Coinsurance is the percentage of medical charges you owe after meeting your deductibles:



  • It’s a cost-sharing agreement between you and your insurer for covered healthcare services.

  • Once the deductible is met, the remaining healthcare costs are divided between the insured individuals and the insurance provider as per the coinsurance percentage mentioned in your insurance policy terms and conditions.

  • Most coinsurance applies to all health care services, including hospitalization, doctor visits, surgeries, and other types of medical expenses.


For instance, in case your coinsurance is 20%, you are bound to pay 20% of the total cost of a service; on the other hand, your insurance covers the remaining 80%. Coinsurance can differ based on your specialized insurance plan, with different rates for in-network and out-of-network providers. Let's understand how it works in health insurance:



  1. Premium Payment: Before you can access any benefits, you must first pay the premium for your health insurance. These premiums keep your policy active.

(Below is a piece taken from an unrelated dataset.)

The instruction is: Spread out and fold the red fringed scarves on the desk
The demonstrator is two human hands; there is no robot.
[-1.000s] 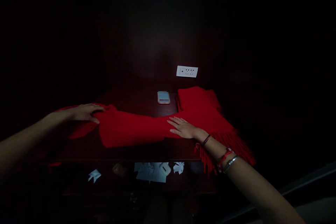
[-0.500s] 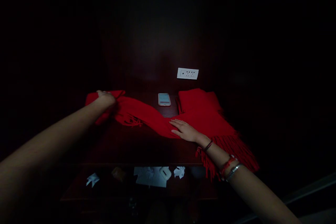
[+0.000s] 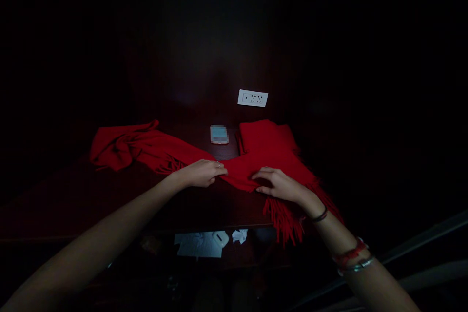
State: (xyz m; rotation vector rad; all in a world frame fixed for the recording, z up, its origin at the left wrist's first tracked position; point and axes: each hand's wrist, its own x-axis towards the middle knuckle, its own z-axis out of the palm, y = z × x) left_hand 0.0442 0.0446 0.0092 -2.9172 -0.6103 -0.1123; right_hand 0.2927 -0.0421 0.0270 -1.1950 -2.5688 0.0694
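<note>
A red scarf (image 3: pixel 270 141) with fringed ends lies across the dark tabletop. Its right part is folded into a thick layered pile, and a narrower strip runs left to a crumpled end. Near the middle of the strip, my left hand (image 3: pixel 203 173) has its fingers closed on the near edge of the cloth; the fingertips are partly hidden. My right hand (image 3: pixel 280 185) rests at the near edge of the folded part, with thumb and fingers apart and touching the cloth. Fringe hangs over the table's front edge below it.
A phone (image 3: pixel 219 134) lies behind the scarf. A white socket plate (image 3: pixel 253 98) is on the back panel. On a shelf under the tabletop are a paper sheet (image 3: pixel 197 246), a small white case (image 3: pixel 220 239) and crumpled paper (image 3: pixel 240 236). The surroundings are very dark.
My left hand has let go of the scarf's far-left end and moved right to the middle of the strip. My right hand has shifted slightly right and lifted from lying flat, its fingers now curved.
</note>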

  2. Reaching the Deductible:Many health insurance plans come with a deductible. You pay coinsurance after you meet the deductible amount.

  3. Coinsurance:After reaching the deductible, you and your insurance provider will split medical expenses. Based on your coinsurance rate (generally 20%, 30%, or 50%), you will continue to pay expenses of a certain percentage. Suppose that if your coinsurance rate is 30%, you will pay 30% of the cost, and your insurance company will cover the remaining 70%.

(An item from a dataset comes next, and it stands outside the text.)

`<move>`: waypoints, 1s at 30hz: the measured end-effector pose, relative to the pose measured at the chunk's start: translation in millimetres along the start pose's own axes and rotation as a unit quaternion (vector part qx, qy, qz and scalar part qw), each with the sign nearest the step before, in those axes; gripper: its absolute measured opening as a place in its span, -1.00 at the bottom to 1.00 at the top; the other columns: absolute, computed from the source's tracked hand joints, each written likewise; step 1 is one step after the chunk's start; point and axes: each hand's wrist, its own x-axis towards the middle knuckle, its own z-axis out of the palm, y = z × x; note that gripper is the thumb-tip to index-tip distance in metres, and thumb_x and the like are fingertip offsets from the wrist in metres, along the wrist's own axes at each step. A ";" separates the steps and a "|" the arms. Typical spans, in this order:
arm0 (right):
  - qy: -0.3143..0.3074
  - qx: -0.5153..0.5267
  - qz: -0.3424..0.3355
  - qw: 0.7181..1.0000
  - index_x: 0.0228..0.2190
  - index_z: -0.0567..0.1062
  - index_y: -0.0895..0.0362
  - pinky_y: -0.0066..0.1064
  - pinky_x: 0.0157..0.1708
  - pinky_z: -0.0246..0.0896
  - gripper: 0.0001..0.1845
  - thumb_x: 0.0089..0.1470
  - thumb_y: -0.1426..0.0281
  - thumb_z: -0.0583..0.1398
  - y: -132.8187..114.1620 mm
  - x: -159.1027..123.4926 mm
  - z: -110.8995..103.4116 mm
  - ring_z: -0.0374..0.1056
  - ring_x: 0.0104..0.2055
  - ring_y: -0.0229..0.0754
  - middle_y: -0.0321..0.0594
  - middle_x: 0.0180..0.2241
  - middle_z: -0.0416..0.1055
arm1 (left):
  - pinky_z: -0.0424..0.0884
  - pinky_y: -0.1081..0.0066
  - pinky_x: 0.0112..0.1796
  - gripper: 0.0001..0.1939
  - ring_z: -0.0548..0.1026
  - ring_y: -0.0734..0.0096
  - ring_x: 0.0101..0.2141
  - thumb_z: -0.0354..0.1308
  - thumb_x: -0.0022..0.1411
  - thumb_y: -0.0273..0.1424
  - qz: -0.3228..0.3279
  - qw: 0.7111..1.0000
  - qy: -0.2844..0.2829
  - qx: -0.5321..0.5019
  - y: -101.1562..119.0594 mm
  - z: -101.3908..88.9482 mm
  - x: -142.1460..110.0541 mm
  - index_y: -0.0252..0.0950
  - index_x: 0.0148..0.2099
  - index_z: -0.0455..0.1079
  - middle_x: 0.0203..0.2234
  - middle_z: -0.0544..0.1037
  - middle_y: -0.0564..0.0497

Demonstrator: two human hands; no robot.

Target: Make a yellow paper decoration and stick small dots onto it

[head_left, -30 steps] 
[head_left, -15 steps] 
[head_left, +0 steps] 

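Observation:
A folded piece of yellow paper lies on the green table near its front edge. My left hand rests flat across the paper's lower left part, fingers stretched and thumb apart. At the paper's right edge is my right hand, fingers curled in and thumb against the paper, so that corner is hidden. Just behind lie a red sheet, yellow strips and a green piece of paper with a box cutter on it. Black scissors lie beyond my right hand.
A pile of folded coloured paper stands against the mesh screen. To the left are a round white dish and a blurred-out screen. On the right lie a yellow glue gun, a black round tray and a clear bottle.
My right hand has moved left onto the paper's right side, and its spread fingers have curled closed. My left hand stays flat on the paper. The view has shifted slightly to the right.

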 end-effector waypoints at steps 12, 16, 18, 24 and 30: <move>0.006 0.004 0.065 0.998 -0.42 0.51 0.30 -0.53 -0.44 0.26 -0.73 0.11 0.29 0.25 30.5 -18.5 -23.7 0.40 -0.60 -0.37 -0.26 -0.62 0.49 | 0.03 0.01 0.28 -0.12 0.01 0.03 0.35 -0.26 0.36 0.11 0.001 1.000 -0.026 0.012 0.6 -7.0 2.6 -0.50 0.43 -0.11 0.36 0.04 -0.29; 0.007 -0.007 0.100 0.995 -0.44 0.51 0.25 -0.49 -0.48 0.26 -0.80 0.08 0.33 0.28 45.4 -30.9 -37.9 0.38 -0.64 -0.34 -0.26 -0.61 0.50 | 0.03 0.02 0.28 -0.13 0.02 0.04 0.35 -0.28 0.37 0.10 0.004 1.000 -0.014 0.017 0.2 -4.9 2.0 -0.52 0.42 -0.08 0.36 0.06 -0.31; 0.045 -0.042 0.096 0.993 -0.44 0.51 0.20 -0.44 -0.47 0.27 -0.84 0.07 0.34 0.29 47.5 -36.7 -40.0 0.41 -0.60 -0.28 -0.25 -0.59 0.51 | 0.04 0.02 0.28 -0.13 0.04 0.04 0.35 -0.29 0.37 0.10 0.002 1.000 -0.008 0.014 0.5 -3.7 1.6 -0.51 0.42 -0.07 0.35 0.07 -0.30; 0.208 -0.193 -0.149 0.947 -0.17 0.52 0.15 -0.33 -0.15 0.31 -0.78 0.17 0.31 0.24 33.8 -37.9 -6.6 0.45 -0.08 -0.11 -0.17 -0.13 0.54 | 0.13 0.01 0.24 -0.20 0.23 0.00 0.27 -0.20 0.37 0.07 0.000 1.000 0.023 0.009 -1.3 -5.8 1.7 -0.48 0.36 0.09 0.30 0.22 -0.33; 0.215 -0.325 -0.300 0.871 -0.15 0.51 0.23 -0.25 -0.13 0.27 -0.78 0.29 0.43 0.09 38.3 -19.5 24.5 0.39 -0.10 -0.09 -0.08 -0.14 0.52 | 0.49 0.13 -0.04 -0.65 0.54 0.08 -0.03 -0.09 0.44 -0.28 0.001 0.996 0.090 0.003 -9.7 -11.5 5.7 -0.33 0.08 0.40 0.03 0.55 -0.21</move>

  4. Out-of-Pocket limit: Coinsurance continues until an individal meet their out-of-pocket maximum, which is the maximum you are bound to pay for covered services during a policy tenure (usually a year). Once you meet this limit, the insurance provider provides coverage for 100% of your medical expenses for the remainder of the benefit period as per the policy terms and conditions.


Therefore, now that you have clear knowledge about coinsurance, you can make an informed decision when purchasing a healthcare policy.